Three hundred seventy-one of the new packages submitted to CRAN in March were still there in mid-April. Here are my Top 40 picks in fifteen categories: Causal Inference, Computational Methods, Data, Ecology, Health Technology Assessment, Mathematics, Medical Statistics, Probability Programming, Public Health, Risk Analysis, Statistics, Time Series, Utilities, and Visualization.
Causal Inference
causaldef v0.2.0: Implements Le Cam deficiency theory for causal inference, as described in Akdemir (2026). Provides theorem-backed bounds together with computable proxy diagnostics for information loss from confounding, selection bias, and distributional shift. Supports continuous, binary, count, survival, and competing risks outcomes. Key features include propensity-score total-variation deficiency proxies, negative control diagnostics, policy regret bounds, and sensitivity analysis via confounding frontiers. There are eleven vignettes including Introduction and Survival Analysis.
CausalSpline v0.1.0: Estimates nonlinear causal dose-response functions for continuous treatments using spline-based methods under standard causal assumptions (unconfoundedness / ignorability). Implements three identification strategies: inverse probability weighting via the generalized propensity score, G-computation (outcome regression), and a doubly-robust combination. Supports both natural cubic splines and B-splines and provides pointwise confidence bands and fragility diagnostics. See Hirano and Imbens (2004) for background and the vignette for examples.

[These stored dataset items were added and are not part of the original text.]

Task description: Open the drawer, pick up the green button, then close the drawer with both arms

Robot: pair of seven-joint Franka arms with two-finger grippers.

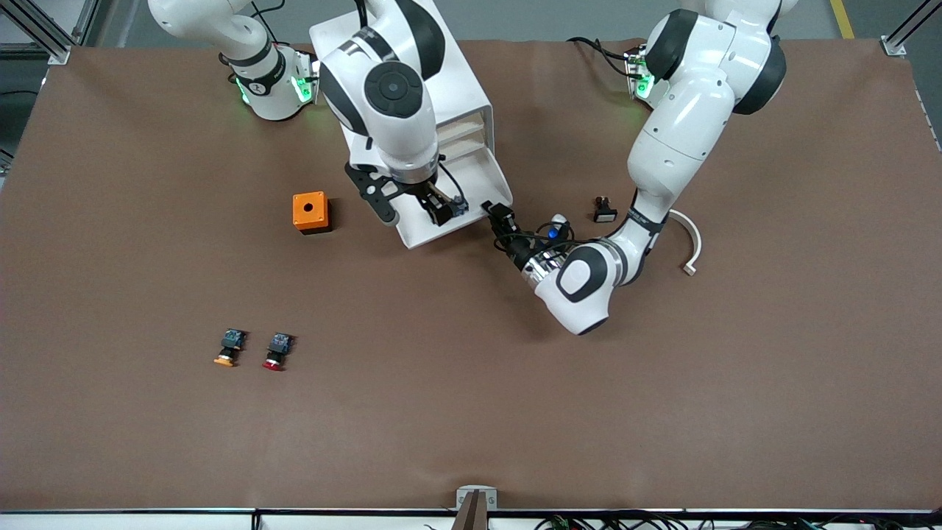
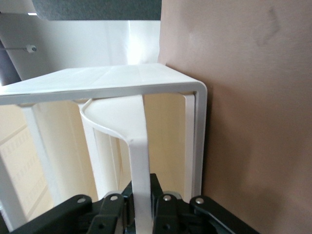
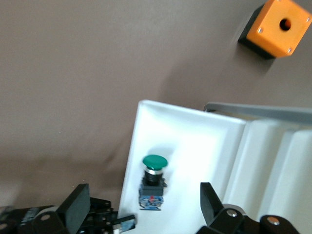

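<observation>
Nearest us lie two spare buttons (image 1: 254, 350). We keep the drawer (image 1: 449, 213) pulled out, left hand (image 2: 142, 207) clamped on its front, and lower the right hand (image 3: 141, 207), fingers apart, squarely astride the button (image 3: 153, 181) lying inside.

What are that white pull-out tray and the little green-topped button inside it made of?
The drawer looks like smooth white plastic: thin moulded walls, rounded corners, a soft sheen. The button seems to have a glossy green plastic cap above a silvery, perhaps metal, ring on a dark plastic body. That is only a guess by eye.
</observation>
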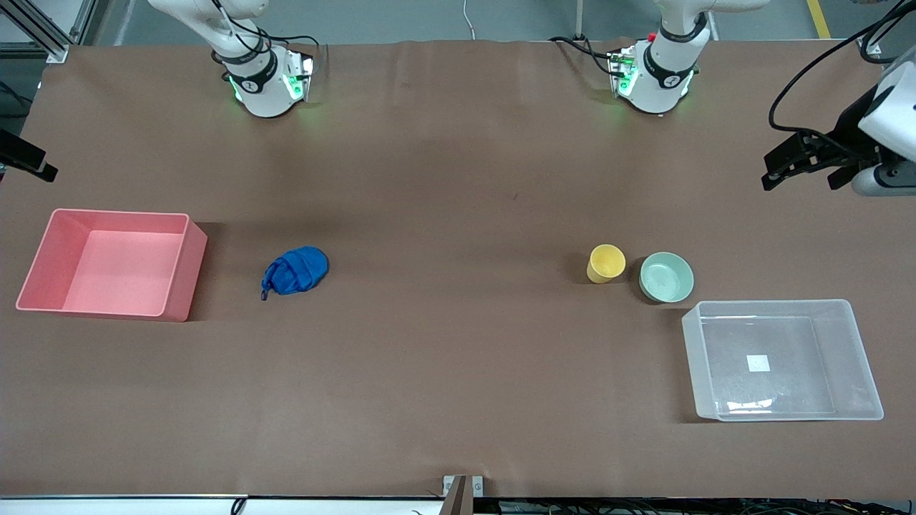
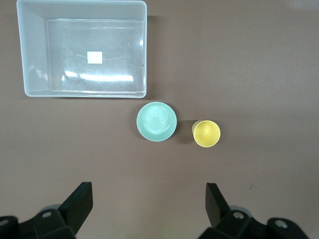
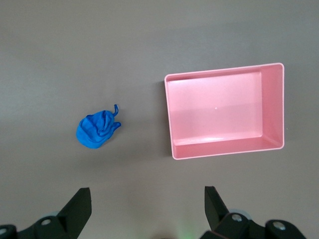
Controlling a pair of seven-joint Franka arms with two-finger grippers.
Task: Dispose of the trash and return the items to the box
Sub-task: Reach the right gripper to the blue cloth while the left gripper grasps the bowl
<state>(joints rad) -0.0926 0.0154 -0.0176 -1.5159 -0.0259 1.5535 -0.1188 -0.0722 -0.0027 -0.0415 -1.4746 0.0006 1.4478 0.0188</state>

flexCausal v0.1.0: Provides doubly robust one-step and targeted maximum likelihood estimators for average causal effects in acyclic directed mixed graphs with unmeasured variables. Automatically determines whether the treatment effect is identified via backdoor adjustment or the extended front-door functional, and dispatches to the appropriate estimator. Supports incorporation of machine learning algorithms via SuperLearner and cross-fitting for nuisance estimation. Methods are described in Guo and Nabi (2024). See the vignette.
Computational Methods
opensimplex2 v0.0.3: Provides a function to generate 2, 3, or 4-dimensional gradient noise. The noise function is comparable to classic Perlin noise, but with less directional artefacts and lower computational overhead. It can have applications in procedural generation or flow field simulations. See the vignette.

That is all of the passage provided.